Using the material below, print the line that contains "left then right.", the line that contains "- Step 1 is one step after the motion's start", and every line in between, exactly and nothing else.
- - -
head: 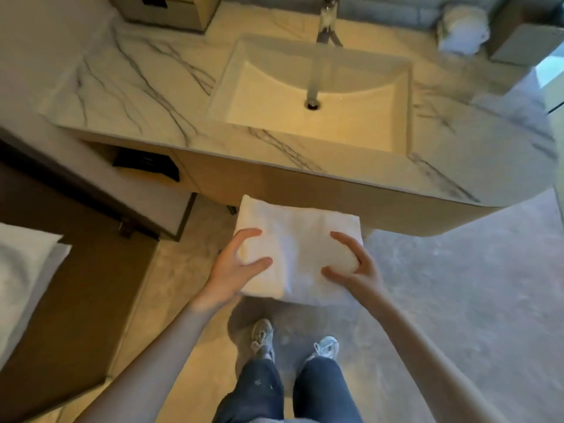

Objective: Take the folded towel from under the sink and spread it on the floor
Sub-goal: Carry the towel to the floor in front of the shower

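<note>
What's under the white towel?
The left hand and right hand grip the towel at its near edge; some fingers lie on top, the rest are hidden beneath. Below is the floor, partly covered from view.

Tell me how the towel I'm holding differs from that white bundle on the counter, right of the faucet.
The folded towel is a flat, neat rectangle; the white bundle looks bunched or rolled and lumpy. The folded towel is held off the floor by the left hand and the right hand; the white bundle rests on the countertop, untouched. Both look like white cloth.
</note>
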A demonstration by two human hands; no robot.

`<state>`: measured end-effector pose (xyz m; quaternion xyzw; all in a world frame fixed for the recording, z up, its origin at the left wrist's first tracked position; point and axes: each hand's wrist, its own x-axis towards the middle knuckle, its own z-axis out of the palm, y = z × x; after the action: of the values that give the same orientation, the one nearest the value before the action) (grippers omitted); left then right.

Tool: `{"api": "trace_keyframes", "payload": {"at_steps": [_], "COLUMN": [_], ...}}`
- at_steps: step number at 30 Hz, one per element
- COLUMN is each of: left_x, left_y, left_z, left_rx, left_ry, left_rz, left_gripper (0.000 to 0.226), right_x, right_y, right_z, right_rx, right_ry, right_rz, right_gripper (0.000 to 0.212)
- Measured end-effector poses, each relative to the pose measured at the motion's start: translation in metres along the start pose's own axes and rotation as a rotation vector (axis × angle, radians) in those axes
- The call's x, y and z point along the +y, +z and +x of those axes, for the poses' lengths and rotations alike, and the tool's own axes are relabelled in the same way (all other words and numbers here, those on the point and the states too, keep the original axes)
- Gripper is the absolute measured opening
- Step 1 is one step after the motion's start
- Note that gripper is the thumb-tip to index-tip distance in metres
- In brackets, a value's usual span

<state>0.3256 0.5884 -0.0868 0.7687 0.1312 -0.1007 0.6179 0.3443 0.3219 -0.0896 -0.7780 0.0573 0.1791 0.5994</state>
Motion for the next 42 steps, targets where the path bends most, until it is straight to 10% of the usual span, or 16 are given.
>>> {"api": "trace_keyframes", "payload": {"at_steps": [10, 23, 42], "left_x": [0.084, 0.068, 0.043], "left_y": [-0.076, -0.166, 0.052], "left_z": [-0.043, -0.128, -0.288], "left_rx": [0.221, 0.777, 1.527], "left_ry": [0.173, 0.139, -0.281], "left_rz": [0.069, 0.099, -0.036], "left_gripper": [0.05, 0.051, 0.048], "right_x": [-0.124, -0.208, -0.16], "right_y": [0.025, 0.15, 0.161], "right_z": [-0.009, 0.043, -0.022], "right_rx": [-0.029, -0.558, -1.416], "right_ry": [-0.243, -0.555, -0.663], "right_rz": [-0.079, -0.188, -0.372], "right_gripper": [0.067, 0.062, 0.064]}}
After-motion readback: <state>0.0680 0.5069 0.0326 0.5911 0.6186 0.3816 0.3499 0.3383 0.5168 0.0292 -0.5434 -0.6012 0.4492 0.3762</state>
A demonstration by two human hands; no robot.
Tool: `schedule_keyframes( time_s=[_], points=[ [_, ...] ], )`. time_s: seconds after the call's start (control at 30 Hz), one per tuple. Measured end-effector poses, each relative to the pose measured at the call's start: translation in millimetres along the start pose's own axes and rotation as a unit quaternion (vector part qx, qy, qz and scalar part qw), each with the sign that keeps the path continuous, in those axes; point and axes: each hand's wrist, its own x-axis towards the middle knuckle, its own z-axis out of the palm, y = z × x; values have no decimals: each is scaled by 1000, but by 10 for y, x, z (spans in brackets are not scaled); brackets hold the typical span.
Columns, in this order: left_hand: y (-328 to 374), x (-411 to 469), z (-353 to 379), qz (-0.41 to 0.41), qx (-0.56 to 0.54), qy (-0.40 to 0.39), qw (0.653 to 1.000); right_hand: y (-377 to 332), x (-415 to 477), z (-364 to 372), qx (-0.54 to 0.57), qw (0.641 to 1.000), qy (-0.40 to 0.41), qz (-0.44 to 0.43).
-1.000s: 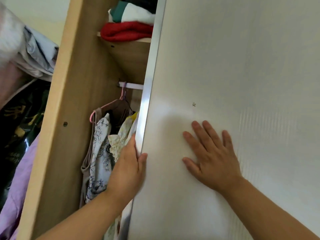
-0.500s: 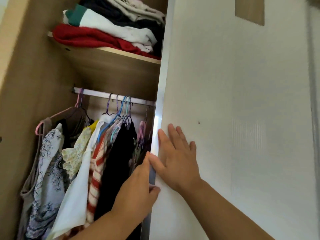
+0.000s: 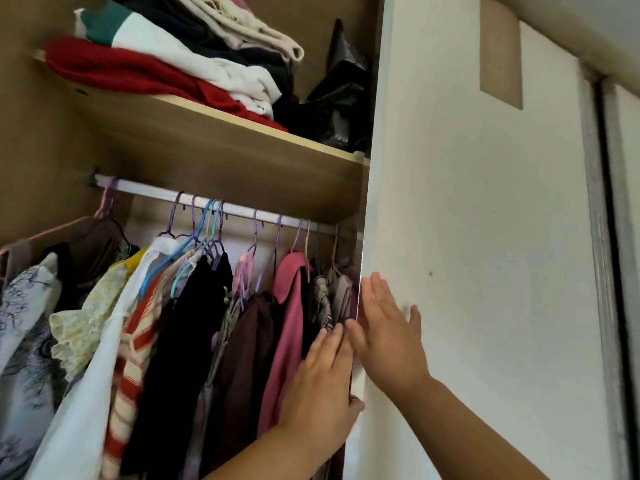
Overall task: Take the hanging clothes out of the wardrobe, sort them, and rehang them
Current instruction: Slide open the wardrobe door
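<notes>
Head view. Looks up into the wardrobe (image 3: 41,161), open on the left and covered on the right by a white sliding door (image 3: 485,254).

Shows the hanging clothes (image 3: 242,358) crowded on coloured hangers (image 3: 207,230) along a white rail (image 3: 156,192), just under a wooden shelf (image 3: 221,150). Runs, from the left:
- a pale flowered piece (image 3: 24,323)
- a yellowish frilled blouse (image 3: 86,317)
- a white garment (image 3: 86,403)
- a red-and-cream striped top (image 3: 128,372)
- a black garment (image 3: 173,358)
- a pink garment (image 3: 287,327)
- greyish pieces pressed close to the door's metal edge (image 3: 363,220)

Leaves almost no slack between garments at the right end. Leaves a bare stretch of rail between the far-left pink hanger (image 3: 107,202) and the next hooks.

Sets the left hand (image 3: 318,386) at that edge, on the clothes' side. Keeps its fingers straight and close together along the edge, the thumb tip showing round on the door's front. Grips no garment.

Lays the right hand (image 3: 388,341) flat on the door's face just beside the edge, fingers straight and spread, holding nothing. Brings the two hands nearly together across the edge.

Carries on the shelf a stack of folded clothes, a red one (image 3: 121,71) lowest. Beside the stack, a black plastic bag (image 3: 339,98) stands against the door's edge.

Bears a brown rectangular patch (image 3: 500,53) high on the door, with a grey frame strip (image 3: 599,271) at the door's far right.
</notes>
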Motion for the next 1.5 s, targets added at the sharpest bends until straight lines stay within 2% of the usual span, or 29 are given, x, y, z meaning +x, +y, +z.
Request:
schedule_keyframes(
  time_s=[0.4,0.63,0.9,1.1,1.17,1.27,1.37,1.5],
  points=[
    [379,306,511,24,-31,-44,998,670,34,55,-24,999,7,37],
    [527,461,753,23,-20,-68,997,942,42,144,26,999,29,36],
    [610,471,870,27,-30,-44,998,1077,39,201,81,996,47,14],
    [524,423,532,39,-2,-123,992,1005,6,226,63,996,51,40],
    [387,349,346,63,35,-148,986,900,-45,250,73,992,88,43],
    [78,131,1,44,83,-139,986,578,-125,268,105,983,148,-36],
    [-212,-145,-444,12,129,-118,985,113,-160,292,133,968,148,-152],
    [-550,-481,-1181,-22,193,-57,979,-663,-142,226,180,953,132,-205]
  ],
)
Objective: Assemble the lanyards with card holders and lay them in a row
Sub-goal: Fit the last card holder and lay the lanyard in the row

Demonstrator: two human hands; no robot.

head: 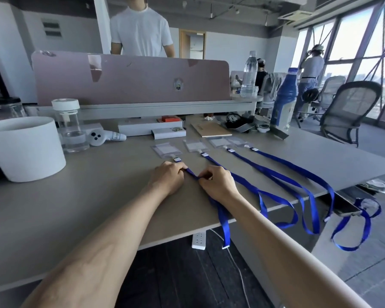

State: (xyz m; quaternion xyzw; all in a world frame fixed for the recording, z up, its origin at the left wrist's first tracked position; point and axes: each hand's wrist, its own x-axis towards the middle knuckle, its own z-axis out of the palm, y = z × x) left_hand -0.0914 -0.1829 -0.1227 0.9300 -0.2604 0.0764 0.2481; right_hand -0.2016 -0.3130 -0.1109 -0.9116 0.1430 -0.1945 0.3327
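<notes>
Across the grey bench point(76, 196) four clear card holders lie in a row near its middle, each clipped to a blue lanyard whose strap runs toward the near edge and hangs over it in a loop. From left to right: the first card holder point(166, 150), the second card holder point(195, 145), the third card holder point(218, 142) and the fourth card holder point(237, 141). A fifth blue strap point(362, 221) dangles off the right corner of the bench beside a dark phone point(340, 204). At the left stand a white tub point(25, 150) and a clear jar point(69, 127) with a white lid; a pink divider panel point(129, 78) rises at the back, with a person in a white shirt point(141, 30) standing behind it. Two bottles, a mesh office chair point(347, 110) and tall windows fill the right of the room, where another person stands by the glass. A white power strip point(198, 240) lies on the dark floor below.

The left hand point(167, 178) rests knuckles up on the bench, its fingers point(180, 167) curled together onto the first lanyard point(222, 216) just below its clip. The right hand point(218, 183) sits just beside it, fingers point(203, 175) pinched closed on the same strap, which shows as a short blue stretch between the two hands.
</notes>
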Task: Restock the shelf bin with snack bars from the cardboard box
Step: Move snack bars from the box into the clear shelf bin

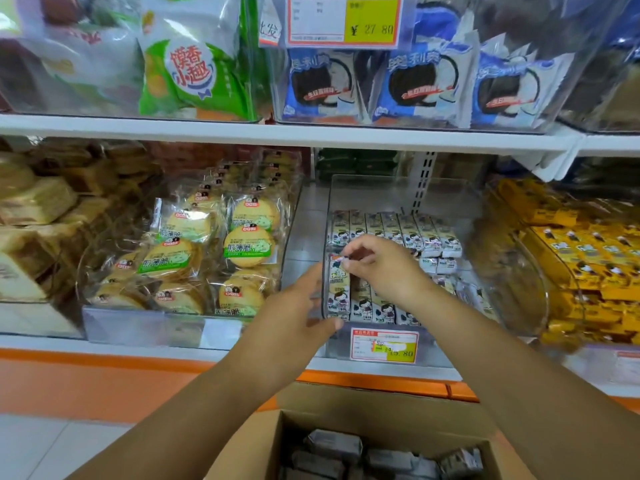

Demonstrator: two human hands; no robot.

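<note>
The single camera rides on my head, wide-angle, facing forward and down, close to the shelving (277, 133). The shelf bin (374, 195) sits just toward 3 o'clock of centre; the cardboard box (346, 400) lies at 6 o'clock, cropped by the bottom edge.

On the upper white shelf board (242, 131) a green-and-white snack bag (194, 71) stands on the left. Beside it, blue sandwich-cookie packs (415, 88) stand in a row behind clear plastic. Above them hangs a price tag (346, 20) whose yellow part reads ¥ 27.80. On the lower shelf, round biscuit packets (249, 244) with green labels are piled in a clear tray (138, 327). Pale cake packs (38, 202) lie at the far left and yellow-wrapped packs (588, 258) at the far right. Dark green packs (356, 164) sit at the back. An orange strip (104, 356) edges the shelf base above a pale tiled floor (52, 445).
</note>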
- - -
> [Result]
`<state>`: measured end-effector pose (xyz m; quaternion xyzw; all in a world frame fixed for the recording, z up, its origin at the left wrist's first tracked position; point and axes: each hand's wrist, its own x-axis towards the middle knuckle, its own z-axis out of the palm, y = z × x; after the action: of the values that give the same orientation, the one nearest the value before the action) (grippers omitted); left then right.

Tool: `{"api": "trace_keyframes", "payload": {"at_steps": [_], "COLUMN": [_], ...}}`
- at_steps: step number at 30 Hz, one per element
- COLUMN is each of: left_x, left_y, left_z, left_rx, left_ry, left_rz, left_gripper (0.000 to 0.226), right_x, right_y, right_z, right_rx, right_ry, right_rz, right_gripper (0.000 to 0.212)
- Measured end-effector poses, each relative to the pose measured at the motion's start: translation in metres along the start pose's own axes and rotation as a rotation vector (axis × angle, radians) in those axes
- The call's x, y and z point along the +y, +z and +x of those axes, for the poses' lengths and rotations alike, and the tool's own axes are relabelled in the same way (all other words and numbers here, those on the point and the states too, keep the original axes)
- Gripper is the absolute measured opening
- Step 1 is one step after the motion's start

No more work is left in this exercise.